3. [Sar1, Ile4, Ile8]-angiotensin II Potentiates Insulin Receptor Signalling and Glycogen Synthesis in Hepatocytes
Samra Joke Sanni, Steen Gammeltoft, Jakob Lerche Hansen, Christina Lyngsø Basic Clin Pharmacol Toxicol . 2018 May;122(5):460-469. doi: 10.1111/bcpt.12937.

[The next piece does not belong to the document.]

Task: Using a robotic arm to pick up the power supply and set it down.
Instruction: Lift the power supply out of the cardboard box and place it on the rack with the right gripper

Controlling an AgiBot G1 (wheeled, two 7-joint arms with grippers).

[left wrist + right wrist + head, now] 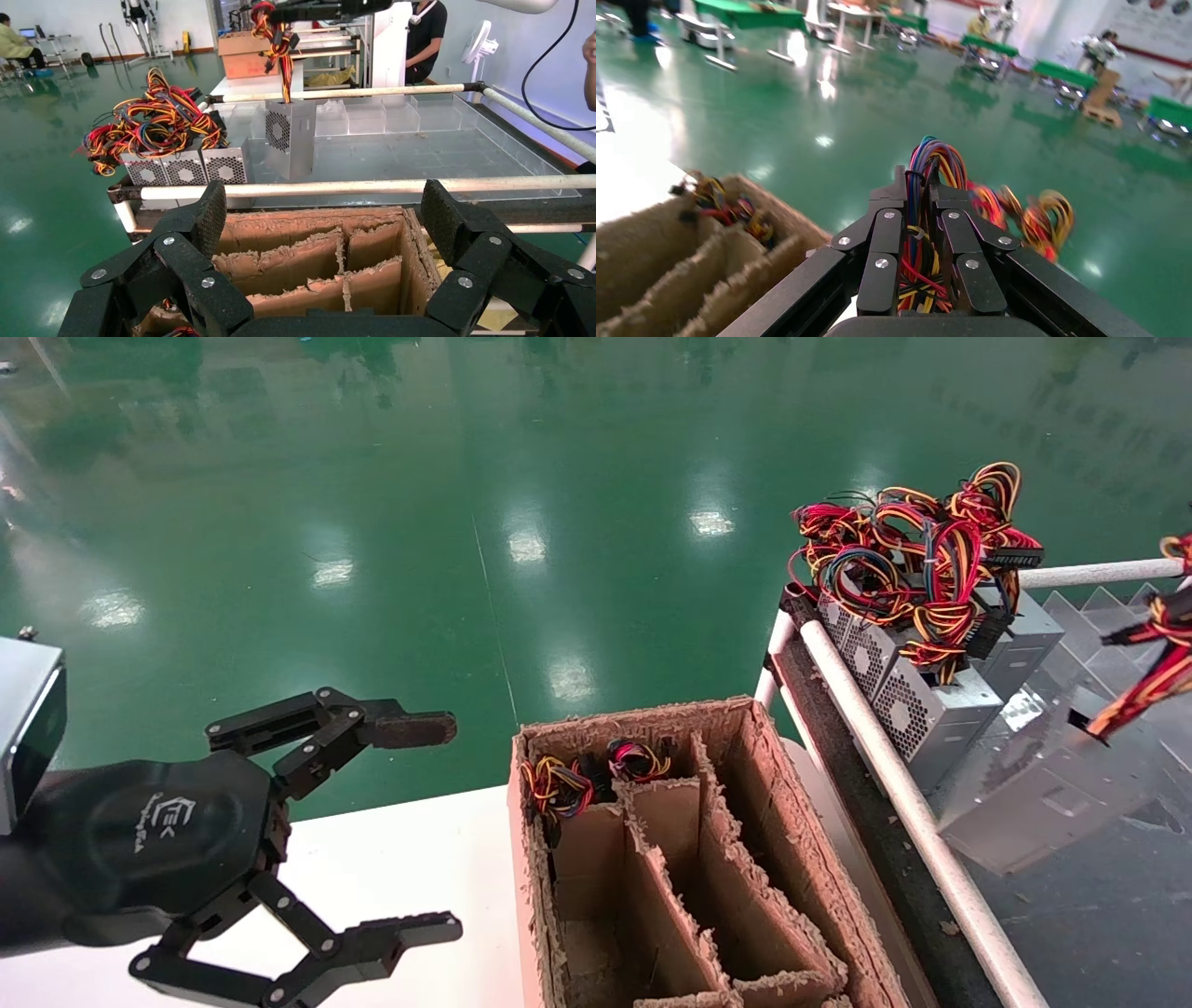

The angiotensin II type I receptor (AT1R) is involved in the regulation of cardiovascular function. Excessive activation of AT1R by angiotensin II (Ang II) leads to cardiovascular disease and may be involved in the development of insulin resistance and diabetes. Functionally selective Ang II analogues, such as the [Sar1, Ile4, Ile8]-angiotensin II (SII Ang II) analogue, that only activate a subset of signalling networks have been demonstrated to have beneficial effects on cardiovascular function in certain settings, including lowering blood pressure and increasing cardiac performance. Here, we studied the effect of SII Ang II on insulin receptor (IR) signalling and glucose metabolism in primary rat hepatocytes. We show that long-term pre-treatment of hepatocytes with SII Ang II increased insulin-stimulated glycogen synthesis, while Ang II and the AT1R antagonist losartan had no effect. Insulin-stimulated suppression of hepatic glucose output was not affected by Ang II or SII Ang II. It is well known that insulin regulates glycogen synthesis and glucose output through Akt-mediated phosphorylation of glycogen synthase kinase α/β (GSK3α/β) and forkhead box protein O1 (FOXO1), respectively. In line with this, we show that SII Ang II potentiated insulin-stimulated phosphorylation of Akt and GSK3α/β, but not FOXO1. Furthermore, we demonstrate that the effect of SII Ang II on insulin-stimulated signalling and glycogen synthesis was dependent on Src and Gαq, as inhibitors of these proteins abolished the potentiating effect of SII Ang II. Thus, our results demonstrate that SII Ang II may have a positive effect on IR signalling and glucose metabolism in hepatocytes.